DATA EXCERPT ->
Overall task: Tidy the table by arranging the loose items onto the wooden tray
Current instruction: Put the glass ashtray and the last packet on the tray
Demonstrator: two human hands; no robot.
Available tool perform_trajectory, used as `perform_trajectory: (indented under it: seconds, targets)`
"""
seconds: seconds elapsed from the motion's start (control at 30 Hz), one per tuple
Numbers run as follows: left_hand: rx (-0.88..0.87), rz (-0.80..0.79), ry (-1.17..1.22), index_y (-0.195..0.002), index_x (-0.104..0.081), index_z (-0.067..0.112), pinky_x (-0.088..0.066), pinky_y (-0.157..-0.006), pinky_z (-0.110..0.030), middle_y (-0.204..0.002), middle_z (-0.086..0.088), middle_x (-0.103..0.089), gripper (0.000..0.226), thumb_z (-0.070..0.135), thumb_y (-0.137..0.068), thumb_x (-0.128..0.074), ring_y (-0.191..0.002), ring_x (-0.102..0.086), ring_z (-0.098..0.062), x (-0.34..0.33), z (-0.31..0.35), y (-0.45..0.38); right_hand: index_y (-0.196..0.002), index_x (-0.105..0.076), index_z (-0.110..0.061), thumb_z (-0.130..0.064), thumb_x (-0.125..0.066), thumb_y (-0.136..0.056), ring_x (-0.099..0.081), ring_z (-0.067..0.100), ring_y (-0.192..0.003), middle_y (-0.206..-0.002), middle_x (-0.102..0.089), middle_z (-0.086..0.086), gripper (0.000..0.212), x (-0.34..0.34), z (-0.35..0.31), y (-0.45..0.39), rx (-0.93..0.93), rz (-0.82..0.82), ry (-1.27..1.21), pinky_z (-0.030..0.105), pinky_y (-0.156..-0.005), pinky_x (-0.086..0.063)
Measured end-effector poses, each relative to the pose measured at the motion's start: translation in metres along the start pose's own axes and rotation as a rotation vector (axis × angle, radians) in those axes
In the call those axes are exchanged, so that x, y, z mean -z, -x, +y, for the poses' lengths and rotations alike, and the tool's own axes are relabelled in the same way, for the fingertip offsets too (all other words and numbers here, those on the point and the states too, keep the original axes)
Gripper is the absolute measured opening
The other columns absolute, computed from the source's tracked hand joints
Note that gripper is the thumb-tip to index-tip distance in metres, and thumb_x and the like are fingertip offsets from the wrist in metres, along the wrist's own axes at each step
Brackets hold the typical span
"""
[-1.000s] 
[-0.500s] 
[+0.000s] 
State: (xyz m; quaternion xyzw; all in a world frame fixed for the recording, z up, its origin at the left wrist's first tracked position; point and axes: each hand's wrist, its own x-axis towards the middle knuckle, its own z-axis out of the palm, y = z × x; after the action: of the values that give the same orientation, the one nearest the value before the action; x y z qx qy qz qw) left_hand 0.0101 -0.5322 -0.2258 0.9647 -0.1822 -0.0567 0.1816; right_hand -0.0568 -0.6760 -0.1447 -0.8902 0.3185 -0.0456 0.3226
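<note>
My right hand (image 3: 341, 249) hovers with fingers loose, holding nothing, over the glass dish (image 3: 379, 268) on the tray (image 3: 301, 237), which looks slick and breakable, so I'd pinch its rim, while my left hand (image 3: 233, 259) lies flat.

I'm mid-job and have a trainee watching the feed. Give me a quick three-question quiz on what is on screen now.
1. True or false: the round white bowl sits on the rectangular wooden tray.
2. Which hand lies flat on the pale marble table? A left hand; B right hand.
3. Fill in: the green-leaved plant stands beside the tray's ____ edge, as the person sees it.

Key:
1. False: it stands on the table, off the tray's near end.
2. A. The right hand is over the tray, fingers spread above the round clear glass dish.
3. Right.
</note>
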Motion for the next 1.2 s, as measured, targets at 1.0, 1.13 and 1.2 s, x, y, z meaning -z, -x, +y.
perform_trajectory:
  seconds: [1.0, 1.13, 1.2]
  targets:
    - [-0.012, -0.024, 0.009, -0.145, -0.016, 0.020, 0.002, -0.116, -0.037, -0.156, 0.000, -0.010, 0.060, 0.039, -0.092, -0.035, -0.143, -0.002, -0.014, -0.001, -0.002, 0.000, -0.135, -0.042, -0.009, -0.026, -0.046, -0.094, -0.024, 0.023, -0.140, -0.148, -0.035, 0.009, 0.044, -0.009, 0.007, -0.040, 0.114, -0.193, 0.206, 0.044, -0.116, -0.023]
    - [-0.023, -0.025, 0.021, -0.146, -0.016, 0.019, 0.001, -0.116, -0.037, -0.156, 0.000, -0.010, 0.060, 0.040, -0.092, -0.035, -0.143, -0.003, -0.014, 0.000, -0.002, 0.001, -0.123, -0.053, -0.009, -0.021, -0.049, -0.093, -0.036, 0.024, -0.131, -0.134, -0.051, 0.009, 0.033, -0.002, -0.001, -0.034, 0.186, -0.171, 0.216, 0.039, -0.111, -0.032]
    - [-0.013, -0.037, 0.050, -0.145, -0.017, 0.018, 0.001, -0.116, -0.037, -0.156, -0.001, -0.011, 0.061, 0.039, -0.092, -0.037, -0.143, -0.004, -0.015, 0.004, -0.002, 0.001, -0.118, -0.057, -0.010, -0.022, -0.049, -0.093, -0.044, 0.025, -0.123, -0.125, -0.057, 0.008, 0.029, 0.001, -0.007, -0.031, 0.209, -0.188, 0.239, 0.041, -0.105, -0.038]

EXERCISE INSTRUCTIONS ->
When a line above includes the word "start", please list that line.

TASK RESULT ->
seconds: seconds elapsed from the motion's start (control at 30 Hz), one per tuple
Measured end-effector poses, each relative to the pose measured at the motion's start: translation in metres along the start pose's own axes and rotation as a rotation vector (axis × angle, radians) in those axes

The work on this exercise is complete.